After spending the first 15 or so years of my career largely in
Project Management roles, I’m sort of a PM junkie when it comes to
books and tools and methodologies of how to move something from
ideation (PM wonk term for idea creation, or initiation phase) to
delivery and, ultimately, support. When Arpan Shah moved from the
SharePoint product team at Microsoft over to Project Server (he’s
now working on Office365), I shared some advice with him (which I’m
sure he doesn’t remember): don’t try to solve too many problems at
once, but simplify the tool. As I got to know Christophe Fiessinger
on Arpan’s team over the past couple years, I told him the same
thing. So when I met with members of the revamped Project team a
couple weeks back to talk about SharePoint 2013 and roadmap for
SharePoint Online and Office365, I expected to have much the same
conversation.

As they started to outline their strategy for SP2013, it quickly
became apparent that they understood the need for simplicity as a
way to improve participation in project management activities. For
example, they talked about how people’s eyes generally glazed over
when you refer to “projects” or “Gantt charts” or various project
analytics. However, ask some whether they have “deadlines” and
tasks, and they pay attention, they understand that language. As
information workers, we all drive projects, we all – to some degree
or another – keep task lists and try to juggle different deadlines.
That simple view of project management was a key requirement, or
theme, for the Project team going into SharePoint 2013. They wanted
to be able to “baby-step” people into project management, giving
formal Project Managers the tools they need, but also giving
non-PMs easy-to-use capability, as well.

Cb1

Anyone can create a task. From your personal view in SharePoint
2013, you can open a task list ands build a simple collection of
activities and deadlines, viewing them by default as a list, or you
can also organize them and assign more granular attributes, such as
predecessors, percentage complete, assign additional owners, or
capture other critical project management data. You can also change
your view of these tasks to examine the work breakdown structure,
look at the critical path via the Gant chart, see how the project
flows across the calendar view, and create other customized views,
as needed. SP2013 also provides a simple timeline view that is much
easier to read than the Gantt, and can be configured to show only
those tasks which pertain to you.

Cb2

SP2013 provides powerful new features to aggregate or roll-up
content from within a site, across a site collection, or across one
or more farms.

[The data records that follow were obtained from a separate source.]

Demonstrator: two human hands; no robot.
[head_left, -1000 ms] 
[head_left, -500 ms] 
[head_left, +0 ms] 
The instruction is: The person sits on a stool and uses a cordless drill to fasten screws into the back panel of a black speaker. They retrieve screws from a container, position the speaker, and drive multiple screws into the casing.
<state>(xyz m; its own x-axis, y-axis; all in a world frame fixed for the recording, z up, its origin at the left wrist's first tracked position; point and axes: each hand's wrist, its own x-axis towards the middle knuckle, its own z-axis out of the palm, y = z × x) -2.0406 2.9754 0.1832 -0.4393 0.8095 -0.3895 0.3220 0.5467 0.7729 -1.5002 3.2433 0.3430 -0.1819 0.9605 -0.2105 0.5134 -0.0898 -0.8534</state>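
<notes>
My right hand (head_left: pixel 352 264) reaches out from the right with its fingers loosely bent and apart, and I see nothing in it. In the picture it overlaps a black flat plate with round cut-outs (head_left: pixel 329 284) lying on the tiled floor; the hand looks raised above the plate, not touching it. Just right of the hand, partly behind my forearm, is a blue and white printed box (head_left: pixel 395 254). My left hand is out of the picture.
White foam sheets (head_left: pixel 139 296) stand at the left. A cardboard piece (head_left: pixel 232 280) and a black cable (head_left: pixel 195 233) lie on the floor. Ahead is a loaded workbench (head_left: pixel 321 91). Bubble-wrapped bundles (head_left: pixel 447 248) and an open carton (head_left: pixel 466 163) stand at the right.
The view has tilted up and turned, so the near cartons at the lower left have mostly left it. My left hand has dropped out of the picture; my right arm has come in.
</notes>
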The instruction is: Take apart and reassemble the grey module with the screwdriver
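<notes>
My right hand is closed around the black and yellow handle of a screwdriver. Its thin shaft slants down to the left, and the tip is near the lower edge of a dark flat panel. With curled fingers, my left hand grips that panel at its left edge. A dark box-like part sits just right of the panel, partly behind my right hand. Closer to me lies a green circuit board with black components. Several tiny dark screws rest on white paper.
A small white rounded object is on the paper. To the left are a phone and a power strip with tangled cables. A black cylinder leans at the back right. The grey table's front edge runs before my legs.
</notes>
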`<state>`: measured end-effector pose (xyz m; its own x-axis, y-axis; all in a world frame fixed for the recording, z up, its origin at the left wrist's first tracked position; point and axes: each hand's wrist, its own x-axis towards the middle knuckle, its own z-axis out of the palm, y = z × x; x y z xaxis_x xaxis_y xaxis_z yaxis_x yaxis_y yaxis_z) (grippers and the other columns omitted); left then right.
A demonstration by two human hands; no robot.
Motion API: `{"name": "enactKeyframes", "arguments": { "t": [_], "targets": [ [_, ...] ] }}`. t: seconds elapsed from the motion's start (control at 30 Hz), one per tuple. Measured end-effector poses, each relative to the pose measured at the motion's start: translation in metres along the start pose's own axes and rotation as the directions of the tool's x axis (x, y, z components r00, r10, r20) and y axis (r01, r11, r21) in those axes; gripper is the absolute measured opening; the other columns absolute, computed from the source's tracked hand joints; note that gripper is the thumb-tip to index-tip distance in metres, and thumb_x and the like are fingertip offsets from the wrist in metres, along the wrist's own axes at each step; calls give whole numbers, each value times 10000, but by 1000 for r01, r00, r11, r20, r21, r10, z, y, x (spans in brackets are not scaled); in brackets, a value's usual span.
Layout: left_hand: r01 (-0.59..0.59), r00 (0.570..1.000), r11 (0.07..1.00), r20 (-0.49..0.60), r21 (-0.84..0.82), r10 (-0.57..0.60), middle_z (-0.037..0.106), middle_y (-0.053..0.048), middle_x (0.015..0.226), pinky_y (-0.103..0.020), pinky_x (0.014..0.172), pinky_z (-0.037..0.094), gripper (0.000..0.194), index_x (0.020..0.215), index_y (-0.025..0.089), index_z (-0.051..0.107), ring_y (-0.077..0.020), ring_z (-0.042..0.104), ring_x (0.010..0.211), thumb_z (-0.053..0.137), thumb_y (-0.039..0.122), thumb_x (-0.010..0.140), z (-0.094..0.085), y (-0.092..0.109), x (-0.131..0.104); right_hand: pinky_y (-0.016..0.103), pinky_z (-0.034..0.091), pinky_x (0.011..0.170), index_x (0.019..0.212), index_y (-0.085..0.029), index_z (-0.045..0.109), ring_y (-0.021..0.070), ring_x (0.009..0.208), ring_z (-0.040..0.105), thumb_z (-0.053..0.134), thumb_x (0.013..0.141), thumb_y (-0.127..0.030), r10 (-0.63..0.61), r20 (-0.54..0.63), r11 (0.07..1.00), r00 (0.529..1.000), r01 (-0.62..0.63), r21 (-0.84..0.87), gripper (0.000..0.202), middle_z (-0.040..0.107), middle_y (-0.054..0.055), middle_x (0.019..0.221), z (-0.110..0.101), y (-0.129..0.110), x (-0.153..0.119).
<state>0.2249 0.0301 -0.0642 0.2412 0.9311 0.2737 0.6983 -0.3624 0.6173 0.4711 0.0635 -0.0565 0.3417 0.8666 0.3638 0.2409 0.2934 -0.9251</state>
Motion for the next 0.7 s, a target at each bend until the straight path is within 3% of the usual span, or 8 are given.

As part of this, end users can see all tasks
assigned to them from across SharePoint – all from within their
personal view. Plus, they can aggregate tasks from Outlook (as well
as contacts and calendars), and link tasks to MS Project schedules,
further automating task management – and giving PMs more tools to
provide people with visibility (and accountability) into the
project.

Two more features I’d like to mention: for portfolio management,
you can also build into your view several project timelines,
allowing you to see upcoming tasks, at a high level, from within a
single view. This is a great utility for site collections or team
sites where PMs may want to provide an aggregated or portfolio view
to the team.

And finally, as you begin to manage your tasks and deadlines in
SharePoint, the platform helps productivity by surfacing important
alerts and reminders each time you go to your homepage, acting more
like the typical mobile experience. And what I mean is that
SharePoint will provide you with reminders of upcoming tasks and
any critical path (past due) items so that you can take action. No
PM standing over you to crack the whip – the tool will remind you.
(Of course, I can’t do anything about your PM still cracking the
whip over you).

Cb3

I’m just beginning to explore additional scenarios so that I can
understand the scale and limitations of what can be done with
minimal configuration or customization. But out-of-the-box,
SharePoint 2013 is proving to be a powerful project management
solution for teams that will help you to further improve SharePoint
adoption.

This article was first published on BuckleyPlanet. Check out our resource centre for more
SharePoint content from Christian and other SharePoint
specialists!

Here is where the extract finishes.